Department of Ophthalmology, Institute for Clinical and Experimental Medicine,Faculty of Health Sciences, Linkoping University, 58183, Linköping, Sweden.
Sci Rep. 2017 Aug 15;7(1):7616. doi: 10.1038/s41598-017-07129-4.
Angiogenesis as a pathological process in the eye can lead to blindness. In the cornea, suppression of angiogenesis by anti-VEGF treatment is only partially effective while steroids, although effective in treating inflammation and angiogenesis, have broad activity leading to undesirable side effects. In this study, genome-wide expression was investigated in a suture-induced corneal neovascularization model in rats, to investigate factors differentially targeted by dexamethasone and anti-Vegf. Topical treatment with either rat-specific anti-Vegf, dexamethasone, or normal goat IgG (sham) was given to sutured corneas for 48 hours, after which in vivo imaging, tissue processing for RNA microarray, and immunofluorescence were performed. Dexamethasone suppressed limbal vasodilation (P < 0.01) and genes in PI3K-Akt, focal adhesion, and chemokine signaling pathways more effectively than anti-Vegf. The most differentially expressed genes were confirmed by immunofluorescence, qRTPCR and Western blot. Strong suppression of Reg3g and the inflammatory chemokines Ccl2 and Cxcl5 and activation of classical complement pathway factors C1r, C1s, C2, and C3 occurred with dexamethasone treatment, effects absent with anti-Vegf treatment. The genome-wide results obtained in this study provide numerous potential targets for specific blockade of inflammation and angiogenesis in the cornea not addressed by anti-Vegf treatment, as possible alternatives to broad-acting immunosuppressive therapy.
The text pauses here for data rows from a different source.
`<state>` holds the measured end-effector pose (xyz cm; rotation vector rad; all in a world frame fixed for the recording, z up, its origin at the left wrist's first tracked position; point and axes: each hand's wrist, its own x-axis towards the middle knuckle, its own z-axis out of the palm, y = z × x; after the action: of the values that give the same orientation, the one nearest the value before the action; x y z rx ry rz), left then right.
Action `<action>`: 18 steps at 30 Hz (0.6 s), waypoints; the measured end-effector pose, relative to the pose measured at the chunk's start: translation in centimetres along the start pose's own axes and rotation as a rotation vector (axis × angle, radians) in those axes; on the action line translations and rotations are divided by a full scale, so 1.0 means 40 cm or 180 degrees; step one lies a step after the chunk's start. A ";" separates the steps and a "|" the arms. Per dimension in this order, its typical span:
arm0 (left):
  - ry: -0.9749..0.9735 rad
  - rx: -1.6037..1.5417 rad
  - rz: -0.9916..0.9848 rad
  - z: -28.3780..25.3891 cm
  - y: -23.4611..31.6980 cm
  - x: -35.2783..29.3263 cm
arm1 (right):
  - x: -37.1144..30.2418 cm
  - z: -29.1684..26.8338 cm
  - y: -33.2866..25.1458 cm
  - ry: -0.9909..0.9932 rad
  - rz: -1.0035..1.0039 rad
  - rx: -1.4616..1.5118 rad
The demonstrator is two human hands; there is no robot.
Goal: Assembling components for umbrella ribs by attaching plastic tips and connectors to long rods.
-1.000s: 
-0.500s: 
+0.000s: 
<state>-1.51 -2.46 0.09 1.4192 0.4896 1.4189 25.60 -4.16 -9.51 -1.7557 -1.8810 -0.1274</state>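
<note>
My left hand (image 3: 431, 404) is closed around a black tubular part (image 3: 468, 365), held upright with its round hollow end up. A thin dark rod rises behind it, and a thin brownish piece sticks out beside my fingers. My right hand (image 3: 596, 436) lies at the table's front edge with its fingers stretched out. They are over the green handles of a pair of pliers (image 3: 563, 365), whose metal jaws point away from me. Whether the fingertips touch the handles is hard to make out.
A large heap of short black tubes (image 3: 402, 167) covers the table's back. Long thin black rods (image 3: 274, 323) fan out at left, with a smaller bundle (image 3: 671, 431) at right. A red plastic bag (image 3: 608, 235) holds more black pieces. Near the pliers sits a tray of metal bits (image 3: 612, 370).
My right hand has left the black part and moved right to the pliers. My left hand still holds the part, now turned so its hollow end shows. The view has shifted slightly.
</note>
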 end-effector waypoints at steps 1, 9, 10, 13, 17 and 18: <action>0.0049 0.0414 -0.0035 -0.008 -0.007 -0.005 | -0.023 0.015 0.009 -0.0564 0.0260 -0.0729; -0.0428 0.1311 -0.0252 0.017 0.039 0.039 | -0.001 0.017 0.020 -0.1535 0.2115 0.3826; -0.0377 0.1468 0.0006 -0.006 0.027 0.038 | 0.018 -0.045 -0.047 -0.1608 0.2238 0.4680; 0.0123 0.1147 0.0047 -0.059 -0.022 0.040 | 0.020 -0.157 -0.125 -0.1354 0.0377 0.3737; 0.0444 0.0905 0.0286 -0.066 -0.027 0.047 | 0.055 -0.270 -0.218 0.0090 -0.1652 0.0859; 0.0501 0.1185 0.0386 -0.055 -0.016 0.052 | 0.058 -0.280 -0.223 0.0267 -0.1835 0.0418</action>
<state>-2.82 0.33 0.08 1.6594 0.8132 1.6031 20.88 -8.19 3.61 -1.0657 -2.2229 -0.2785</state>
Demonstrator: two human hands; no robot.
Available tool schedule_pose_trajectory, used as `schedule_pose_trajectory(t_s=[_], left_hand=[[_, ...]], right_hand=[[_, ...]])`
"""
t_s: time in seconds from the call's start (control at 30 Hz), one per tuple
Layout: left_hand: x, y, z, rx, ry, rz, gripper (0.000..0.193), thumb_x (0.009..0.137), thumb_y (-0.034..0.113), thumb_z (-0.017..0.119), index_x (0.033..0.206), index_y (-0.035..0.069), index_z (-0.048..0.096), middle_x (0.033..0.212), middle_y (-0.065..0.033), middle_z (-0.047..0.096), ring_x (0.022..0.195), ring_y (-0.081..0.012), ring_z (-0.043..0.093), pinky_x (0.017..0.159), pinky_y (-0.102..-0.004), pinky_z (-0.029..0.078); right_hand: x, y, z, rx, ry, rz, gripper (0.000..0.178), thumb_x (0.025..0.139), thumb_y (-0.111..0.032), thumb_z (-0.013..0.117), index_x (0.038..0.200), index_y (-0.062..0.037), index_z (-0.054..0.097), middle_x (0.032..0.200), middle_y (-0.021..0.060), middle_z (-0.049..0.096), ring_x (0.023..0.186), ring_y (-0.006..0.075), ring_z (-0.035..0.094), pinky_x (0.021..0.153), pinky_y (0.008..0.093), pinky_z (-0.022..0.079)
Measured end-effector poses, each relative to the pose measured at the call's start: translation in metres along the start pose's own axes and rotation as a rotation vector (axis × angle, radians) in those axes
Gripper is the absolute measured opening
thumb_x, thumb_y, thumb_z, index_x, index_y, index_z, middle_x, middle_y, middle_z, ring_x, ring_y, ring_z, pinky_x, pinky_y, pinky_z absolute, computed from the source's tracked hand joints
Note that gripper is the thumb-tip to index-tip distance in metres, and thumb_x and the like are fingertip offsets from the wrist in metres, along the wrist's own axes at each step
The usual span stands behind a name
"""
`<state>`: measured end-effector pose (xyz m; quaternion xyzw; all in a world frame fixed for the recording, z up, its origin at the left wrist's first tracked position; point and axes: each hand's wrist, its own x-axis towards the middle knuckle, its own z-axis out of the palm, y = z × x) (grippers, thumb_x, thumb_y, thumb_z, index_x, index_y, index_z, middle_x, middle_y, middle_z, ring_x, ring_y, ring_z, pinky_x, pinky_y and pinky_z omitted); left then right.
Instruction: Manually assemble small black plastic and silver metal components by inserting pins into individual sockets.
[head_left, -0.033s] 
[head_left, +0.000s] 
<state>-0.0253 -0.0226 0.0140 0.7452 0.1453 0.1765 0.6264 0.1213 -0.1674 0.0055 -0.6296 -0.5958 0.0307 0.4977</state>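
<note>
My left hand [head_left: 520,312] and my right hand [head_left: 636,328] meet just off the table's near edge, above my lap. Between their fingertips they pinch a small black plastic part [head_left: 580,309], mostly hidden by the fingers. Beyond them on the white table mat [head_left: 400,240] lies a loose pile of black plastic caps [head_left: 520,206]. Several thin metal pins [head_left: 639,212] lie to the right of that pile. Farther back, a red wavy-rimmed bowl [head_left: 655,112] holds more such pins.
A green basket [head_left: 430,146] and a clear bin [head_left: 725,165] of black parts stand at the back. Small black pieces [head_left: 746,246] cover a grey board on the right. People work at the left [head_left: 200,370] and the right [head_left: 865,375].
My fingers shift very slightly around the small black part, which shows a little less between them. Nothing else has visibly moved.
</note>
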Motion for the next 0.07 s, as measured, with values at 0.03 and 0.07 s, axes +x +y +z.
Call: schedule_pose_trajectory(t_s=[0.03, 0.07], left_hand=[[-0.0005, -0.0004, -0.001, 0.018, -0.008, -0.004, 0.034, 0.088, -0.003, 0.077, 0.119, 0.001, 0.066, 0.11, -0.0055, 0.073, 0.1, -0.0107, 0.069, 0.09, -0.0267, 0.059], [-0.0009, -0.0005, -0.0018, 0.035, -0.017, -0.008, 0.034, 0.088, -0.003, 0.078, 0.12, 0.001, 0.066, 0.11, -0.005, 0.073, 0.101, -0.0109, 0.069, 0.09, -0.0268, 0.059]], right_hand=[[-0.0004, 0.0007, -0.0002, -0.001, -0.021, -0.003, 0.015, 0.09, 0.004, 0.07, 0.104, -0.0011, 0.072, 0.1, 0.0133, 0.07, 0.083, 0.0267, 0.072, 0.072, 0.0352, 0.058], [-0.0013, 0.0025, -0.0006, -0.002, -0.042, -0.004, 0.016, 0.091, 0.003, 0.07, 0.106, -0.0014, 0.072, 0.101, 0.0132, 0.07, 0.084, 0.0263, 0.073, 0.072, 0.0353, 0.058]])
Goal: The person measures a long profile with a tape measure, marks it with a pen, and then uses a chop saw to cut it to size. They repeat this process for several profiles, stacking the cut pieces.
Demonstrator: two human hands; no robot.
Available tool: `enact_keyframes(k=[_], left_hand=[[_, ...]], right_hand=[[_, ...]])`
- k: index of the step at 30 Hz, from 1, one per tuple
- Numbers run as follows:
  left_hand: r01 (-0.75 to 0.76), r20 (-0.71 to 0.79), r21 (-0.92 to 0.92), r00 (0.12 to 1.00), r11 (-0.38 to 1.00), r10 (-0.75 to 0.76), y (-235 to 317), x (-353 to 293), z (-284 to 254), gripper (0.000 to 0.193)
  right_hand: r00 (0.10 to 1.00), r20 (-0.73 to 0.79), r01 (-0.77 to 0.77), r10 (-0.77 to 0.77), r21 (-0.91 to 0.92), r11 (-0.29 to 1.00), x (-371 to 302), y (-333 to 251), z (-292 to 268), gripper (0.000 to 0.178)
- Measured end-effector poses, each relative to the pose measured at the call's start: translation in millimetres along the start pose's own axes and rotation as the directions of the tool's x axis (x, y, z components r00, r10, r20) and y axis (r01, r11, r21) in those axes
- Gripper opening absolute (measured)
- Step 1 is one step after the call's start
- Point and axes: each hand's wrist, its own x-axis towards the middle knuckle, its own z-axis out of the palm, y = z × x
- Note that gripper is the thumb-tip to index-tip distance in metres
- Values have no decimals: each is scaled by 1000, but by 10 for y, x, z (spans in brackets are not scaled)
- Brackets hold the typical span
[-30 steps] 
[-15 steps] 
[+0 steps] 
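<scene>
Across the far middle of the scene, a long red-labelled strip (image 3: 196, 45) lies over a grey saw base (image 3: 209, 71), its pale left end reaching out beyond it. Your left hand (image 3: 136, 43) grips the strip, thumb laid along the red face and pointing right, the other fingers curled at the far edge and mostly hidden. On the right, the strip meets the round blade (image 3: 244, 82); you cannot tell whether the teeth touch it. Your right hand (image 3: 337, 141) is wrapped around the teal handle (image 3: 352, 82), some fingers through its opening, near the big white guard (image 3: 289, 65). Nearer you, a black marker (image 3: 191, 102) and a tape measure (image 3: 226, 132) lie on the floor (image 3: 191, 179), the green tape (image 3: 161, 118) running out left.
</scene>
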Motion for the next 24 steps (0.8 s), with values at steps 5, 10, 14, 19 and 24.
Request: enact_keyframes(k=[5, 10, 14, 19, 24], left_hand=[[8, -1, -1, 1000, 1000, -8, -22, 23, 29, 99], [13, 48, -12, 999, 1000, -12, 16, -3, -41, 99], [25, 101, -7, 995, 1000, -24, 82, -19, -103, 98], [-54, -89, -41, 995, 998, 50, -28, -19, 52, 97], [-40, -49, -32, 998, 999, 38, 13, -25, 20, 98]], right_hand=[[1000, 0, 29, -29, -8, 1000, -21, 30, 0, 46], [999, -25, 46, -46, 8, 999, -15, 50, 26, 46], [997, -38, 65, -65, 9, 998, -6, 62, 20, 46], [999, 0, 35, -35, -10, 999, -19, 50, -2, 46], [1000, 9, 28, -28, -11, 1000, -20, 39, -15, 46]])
血管生成作为眼部的一种病理过程可导致失明。在角膜中,抗 VEGF 治疗抑制血管生成的效果仅部分有效,而尽管类固醇在治疗炎症和血管生成方面有效,但它的广泛活性会导致不良的副作用。在这项研究中,我们在大鼠缝线诱导的角膜新生血管化模型中进行了全基因组表达研究,以研究地塞米松和抗 VEGF 靶向的差异因子。将大鼠特异性抗 VEGF、地塞米松或正常山羊 IgG(假处理)局部施用于缝线角膜 48 小时,然后进行体内成像、RNA 微阵列组织处理和免疫荧光分析。地塞米松比抗 VEGF 更有效地抑制了角膜缘血管扩张(P<0.01)和 PI3K-Akt、黏附斑和趋化因子信号通路中的基因。通过免疫荧光、qRT-PCR 和 Western blot 验证了差异表达最明显的基因。地塞米松治疗可强烈抑制 Reg3g 以及炎症趋化因子 Ccl2 和 Cxcl5,并激活经典补体途径因子 C1r、C1s、C2 和 C3,而抗 VEGF 治疗则无此效果。本研究获得的全基因组结果为角膜中炎症和血管生成提供了许多潜在的靶点,这些靶点不能通过抗 VEGF 治疗来解决,可作为广泛应用的免疫抑制治疗的替代方案。